■ What is required ■
Two lines in the data below mark the range: the one with "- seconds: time" and the one with "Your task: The". Return both, along with every line between them, exactly.
━━━━━ Provided material
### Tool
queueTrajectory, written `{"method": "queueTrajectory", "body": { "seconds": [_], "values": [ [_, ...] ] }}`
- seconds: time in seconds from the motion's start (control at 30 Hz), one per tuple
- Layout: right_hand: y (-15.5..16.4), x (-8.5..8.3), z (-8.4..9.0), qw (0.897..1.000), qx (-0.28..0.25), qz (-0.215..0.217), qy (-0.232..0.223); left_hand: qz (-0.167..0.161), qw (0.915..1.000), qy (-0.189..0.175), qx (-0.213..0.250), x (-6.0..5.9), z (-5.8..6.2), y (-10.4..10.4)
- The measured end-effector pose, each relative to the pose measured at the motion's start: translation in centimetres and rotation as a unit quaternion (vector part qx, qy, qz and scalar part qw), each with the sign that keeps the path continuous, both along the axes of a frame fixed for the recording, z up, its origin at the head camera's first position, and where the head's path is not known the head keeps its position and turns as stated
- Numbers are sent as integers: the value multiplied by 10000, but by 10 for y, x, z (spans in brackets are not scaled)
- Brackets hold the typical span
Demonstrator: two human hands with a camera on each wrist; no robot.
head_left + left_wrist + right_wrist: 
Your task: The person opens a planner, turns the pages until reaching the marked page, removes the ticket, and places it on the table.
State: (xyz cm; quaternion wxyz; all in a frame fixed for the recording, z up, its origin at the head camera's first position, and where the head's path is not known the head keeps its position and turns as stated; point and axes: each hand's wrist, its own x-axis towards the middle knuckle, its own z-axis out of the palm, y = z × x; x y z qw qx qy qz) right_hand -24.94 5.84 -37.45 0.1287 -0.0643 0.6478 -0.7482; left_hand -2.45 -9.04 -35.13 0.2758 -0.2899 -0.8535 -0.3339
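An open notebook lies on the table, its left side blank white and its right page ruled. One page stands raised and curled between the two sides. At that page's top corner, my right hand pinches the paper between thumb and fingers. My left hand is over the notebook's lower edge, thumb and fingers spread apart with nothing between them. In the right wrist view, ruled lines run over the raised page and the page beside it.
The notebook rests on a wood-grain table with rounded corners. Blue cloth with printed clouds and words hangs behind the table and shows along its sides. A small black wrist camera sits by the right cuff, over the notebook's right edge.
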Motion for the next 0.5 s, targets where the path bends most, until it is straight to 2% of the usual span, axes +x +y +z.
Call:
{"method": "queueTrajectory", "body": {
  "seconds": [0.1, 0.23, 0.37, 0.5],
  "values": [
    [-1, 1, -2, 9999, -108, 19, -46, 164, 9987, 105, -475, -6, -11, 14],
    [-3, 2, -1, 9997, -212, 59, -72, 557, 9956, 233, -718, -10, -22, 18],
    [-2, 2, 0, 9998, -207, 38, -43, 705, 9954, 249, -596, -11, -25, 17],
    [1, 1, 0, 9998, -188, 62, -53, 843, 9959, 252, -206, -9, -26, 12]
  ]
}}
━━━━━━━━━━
■ Written answer ■
- seconds: time in seconds from the motion's start (control at 30 Hz), one per tuple
- Layout: right_hand: y (-15.5..16.4), x (-8.5..8.3), z (-8.4..9.0), qw (0.897..1.000), qx (-0.28..0.25), qz (-0.215..0.217), qy (-0.232..0.223); left_hand: qz (-0.167..0.161), qw (0.915..1.000), qy (-0.189..0.175), qx (-0.213..0.250), x (-6.0..5.9), z (-5.8..6.2), y (-10.4..10.4)
- The measured end-effector pose, each relative to the pose measured at the motion's start: translation in centimetres and rotation as a unit quaternion (vector part qx, qy, qz and scalar part qw), each with the sign that keeps the path continuous, both along the axes of a frame fixed for the recording, z up, its origin at the head camera's first position, and where the head's path is not known the head keeps its position and turns as stated
- Numbers are sent as integers: the value multiplied by 10000, but by 10 for y, x, z (spans in brackets are not scaled)
- Brackets hold the typical span
Demonstrator: two human hands with a camera on each wrist; no robot.
head_left + left_wrist + right_wrist: 
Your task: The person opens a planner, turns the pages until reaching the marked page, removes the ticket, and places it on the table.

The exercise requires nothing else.